It doesn’t happen for all bands, but for many there’s that day — perhaps a song or album release, or just a concert in a small back-alley club or street festival — where it’s clear the group has made its mark. For the venues those artists consider their home stage, it works the same way.
For FitzGerald’s in Berwyn, it’s a little of both.
More than 30 years of music history has made the hometown club with a cozy backyard feel the go-to spot for many talented musicians, as indicated by the plethora of autographed drum heads covering the walls.
That’s especially true this month.
The 32nd Annual American Music Festival, running June 29-July 3, kicks off another sizzling summer season for FitzGerald’s, and this year it’s going to be bigger than ever.
“Now it’s a little over the top,” owner Bill FitzGerald said, “but that’s what the Fourth of July is all about, right?”
The music festival dates back to their first year in business, when the FitzGerald family took over a club that was “stuck in time.” The building, he recalled, easily could have been torn down, but the FitzGerald brothers saw something more.
The old wood, the exposed skylights, the nostalgia of a 1920s-era building; it was timeless and looked like the perfect spot to create the next big Chicago-area music club.
Just like a band writing a new song, the crew kept what worked and scrapped the rest. And it paid off.
“We imagined how the space could look. And it turned out we were right. It was a great room,” FitzGerald said. “Once we got open and started booking music — and it didn’t take long — we were doing it seven days a week.”
FitzGerald, along with his brothers and his buddies, took their expertise from visiting blues and jazz clubs until they found their own style. He learned that the burnout rate for clubs was about five years, but 32 years later, he can laugh at that statistic.
“I keep thinking, am I the ghost for punishment?”
Word spread among music agents and bands that instead of the city, the little spot in Berwyn was getting the reputation as one of the best live-music clubs in the area.
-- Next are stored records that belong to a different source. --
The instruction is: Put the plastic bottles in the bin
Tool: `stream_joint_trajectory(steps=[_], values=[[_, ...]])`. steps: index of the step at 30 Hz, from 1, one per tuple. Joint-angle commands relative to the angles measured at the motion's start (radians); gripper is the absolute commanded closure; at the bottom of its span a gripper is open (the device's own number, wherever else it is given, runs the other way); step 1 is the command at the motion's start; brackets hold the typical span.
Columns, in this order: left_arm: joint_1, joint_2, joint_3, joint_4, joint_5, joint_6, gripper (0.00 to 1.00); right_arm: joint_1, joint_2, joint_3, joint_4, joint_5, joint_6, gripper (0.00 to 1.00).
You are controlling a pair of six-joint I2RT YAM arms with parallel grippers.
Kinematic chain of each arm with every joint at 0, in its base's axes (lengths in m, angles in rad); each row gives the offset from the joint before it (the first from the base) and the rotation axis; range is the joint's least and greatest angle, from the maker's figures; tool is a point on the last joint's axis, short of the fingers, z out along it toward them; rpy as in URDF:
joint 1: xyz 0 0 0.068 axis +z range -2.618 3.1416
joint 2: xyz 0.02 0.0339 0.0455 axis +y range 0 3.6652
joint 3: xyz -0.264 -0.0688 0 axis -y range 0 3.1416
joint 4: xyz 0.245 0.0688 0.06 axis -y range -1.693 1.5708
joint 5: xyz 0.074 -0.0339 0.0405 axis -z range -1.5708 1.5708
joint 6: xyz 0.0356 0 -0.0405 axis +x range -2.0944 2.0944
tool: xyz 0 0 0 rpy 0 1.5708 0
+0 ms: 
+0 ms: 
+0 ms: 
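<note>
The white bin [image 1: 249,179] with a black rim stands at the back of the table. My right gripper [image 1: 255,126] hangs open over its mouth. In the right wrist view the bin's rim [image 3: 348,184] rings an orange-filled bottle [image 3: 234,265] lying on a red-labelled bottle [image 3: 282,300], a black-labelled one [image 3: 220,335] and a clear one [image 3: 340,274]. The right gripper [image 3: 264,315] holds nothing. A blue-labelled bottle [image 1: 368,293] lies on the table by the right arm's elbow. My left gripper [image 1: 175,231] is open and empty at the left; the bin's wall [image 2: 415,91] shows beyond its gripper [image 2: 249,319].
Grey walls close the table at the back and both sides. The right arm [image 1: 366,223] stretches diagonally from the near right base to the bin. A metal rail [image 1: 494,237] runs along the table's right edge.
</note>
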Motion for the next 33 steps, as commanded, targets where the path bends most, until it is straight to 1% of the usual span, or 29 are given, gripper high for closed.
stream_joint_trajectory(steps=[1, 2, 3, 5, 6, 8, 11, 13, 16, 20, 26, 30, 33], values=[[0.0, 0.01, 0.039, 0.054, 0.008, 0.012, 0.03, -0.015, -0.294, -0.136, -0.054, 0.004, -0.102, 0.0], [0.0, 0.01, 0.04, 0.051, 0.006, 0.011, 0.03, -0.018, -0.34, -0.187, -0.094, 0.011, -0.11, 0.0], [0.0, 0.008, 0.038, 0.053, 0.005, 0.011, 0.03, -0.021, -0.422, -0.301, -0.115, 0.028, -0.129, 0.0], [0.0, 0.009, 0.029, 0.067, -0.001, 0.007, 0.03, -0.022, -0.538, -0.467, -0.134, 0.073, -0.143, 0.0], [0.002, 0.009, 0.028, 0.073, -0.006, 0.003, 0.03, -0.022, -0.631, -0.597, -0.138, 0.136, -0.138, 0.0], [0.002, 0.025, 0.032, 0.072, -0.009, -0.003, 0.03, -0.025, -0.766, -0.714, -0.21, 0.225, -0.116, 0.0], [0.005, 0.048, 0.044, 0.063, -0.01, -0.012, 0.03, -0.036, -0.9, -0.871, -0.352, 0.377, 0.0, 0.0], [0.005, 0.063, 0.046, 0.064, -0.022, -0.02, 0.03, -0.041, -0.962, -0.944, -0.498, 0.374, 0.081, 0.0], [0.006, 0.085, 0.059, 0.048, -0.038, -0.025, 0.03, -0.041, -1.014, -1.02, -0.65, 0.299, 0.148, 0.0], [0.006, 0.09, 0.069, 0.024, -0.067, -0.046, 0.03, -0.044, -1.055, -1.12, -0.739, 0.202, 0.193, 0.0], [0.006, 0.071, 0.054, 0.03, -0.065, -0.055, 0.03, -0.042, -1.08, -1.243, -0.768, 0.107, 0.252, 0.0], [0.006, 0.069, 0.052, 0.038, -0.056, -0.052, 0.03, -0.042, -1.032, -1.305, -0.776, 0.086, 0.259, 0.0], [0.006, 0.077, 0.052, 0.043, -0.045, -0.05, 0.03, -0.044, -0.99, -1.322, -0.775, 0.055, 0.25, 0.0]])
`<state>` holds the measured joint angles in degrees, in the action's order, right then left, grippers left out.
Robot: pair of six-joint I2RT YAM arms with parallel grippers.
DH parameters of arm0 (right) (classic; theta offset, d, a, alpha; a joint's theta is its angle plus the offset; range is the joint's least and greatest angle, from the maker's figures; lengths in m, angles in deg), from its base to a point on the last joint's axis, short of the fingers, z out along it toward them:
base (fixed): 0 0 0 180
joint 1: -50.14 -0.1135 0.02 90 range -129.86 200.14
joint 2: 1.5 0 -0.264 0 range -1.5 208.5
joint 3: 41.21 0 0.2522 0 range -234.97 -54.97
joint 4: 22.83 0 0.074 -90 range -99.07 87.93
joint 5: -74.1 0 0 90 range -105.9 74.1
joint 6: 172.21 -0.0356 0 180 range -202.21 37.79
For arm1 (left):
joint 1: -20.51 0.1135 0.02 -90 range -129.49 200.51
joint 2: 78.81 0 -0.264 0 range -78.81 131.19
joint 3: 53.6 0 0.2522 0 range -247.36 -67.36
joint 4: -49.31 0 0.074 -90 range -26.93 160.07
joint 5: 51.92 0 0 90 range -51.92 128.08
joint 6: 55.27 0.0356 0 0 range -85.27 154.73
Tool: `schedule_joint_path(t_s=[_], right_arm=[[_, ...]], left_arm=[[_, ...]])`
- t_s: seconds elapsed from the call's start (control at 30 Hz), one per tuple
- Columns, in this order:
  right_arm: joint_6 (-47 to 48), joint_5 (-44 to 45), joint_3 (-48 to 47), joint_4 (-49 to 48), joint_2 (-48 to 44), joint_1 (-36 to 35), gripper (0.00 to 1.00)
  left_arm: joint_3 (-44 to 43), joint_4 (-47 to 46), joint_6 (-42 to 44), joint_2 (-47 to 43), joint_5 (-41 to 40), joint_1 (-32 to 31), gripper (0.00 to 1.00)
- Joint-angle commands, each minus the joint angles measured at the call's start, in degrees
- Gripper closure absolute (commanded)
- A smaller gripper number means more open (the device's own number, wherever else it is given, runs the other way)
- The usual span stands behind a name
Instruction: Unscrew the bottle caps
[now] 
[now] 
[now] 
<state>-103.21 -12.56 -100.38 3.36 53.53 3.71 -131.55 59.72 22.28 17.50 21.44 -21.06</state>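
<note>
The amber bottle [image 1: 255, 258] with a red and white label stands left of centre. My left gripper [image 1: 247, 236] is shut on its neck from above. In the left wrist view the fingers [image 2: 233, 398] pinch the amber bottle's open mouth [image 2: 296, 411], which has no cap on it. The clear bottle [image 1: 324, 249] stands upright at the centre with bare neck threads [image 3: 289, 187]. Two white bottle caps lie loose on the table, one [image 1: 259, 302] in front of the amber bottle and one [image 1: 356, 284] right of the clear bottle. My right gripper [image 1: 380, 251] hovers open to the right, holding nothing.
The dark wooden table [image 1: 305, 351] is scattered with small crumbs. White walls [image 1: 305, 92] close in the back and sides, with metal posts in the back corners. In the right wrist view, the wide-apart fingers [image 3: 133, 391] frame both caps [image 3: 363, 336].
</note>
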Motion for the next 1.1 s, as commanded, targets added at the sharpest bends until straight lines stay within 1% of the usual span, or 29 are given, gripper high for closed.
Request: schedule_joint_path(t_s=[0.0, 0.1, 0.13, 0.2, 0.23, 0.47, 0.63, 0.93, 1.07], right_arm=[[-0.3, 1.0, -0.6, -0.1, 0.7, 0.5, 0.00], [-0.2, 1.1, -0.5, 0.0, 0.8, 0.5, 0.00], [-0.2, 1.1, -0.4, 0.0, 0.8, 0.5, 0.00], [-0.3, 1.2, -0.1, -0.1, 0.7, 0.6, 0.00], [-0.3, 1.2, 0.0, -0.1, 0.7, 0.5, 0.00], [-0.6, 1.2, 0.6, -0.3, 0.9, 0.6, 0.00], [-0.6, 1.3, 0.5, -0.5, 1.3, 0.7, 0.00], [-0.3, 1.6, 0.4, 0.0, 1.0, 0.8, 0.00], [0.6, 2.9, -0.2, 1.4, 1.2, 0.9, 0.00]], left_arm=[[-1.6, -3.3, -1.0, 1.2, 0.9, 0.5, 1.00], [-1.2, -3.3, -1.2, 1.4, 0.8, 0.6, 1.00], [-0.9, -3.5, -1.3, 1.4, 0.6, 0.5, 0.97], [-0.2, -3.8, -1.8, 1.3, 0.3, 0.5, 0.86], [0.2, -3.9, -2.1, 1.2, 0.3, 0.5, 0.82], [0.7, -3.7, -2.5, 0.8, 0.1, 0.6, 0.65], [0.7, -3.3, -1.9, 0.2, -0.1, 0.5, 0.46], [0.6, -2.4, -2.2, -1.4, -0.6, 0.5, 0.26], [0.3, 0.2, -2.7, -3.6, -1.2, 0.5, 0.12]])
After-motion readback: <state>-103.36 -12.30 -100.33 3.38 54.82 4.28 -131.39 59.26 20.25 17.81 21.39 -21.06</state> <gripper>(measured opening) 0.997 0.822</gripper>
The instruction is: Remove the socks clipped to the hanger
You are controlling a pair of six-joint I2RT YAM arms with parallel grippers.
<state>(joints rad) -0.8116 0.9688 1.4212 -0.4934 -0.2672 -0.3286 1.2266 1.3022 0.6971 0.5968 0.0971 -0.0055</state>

Maybe it wasn’t the most glamorous stage, but there’s a feel to FitzGerald’s that can’t be found anywhere else.
“With an older building, there is a certain vibe to it,” he said, putting the building in the “roadhouse” category. “The wood makes a difference.”
The first few Independence Day music festivals weren’t like anything seen at the place today, but they set the stage for a tradition people expect every summer.
The small backyard barbecue with four bands has exploded to more than 40 bands over a four-day period, and the food venues are bustling with options, including Capri restaurant, FitzGerald’s neighbor.
The late Stevie Ray Vaughan was among the performers topping the charts at the first festival, a performer FitzGerald will forever remember.
“It kind of reflected what went on throughout the year,” Fitzgerald said about the first festival. “And from there it just grew and grew.”
This year, he’s got a few special performers up his sleeve. But he’s sworn to secrecy.
“People will have to come and see,” he said.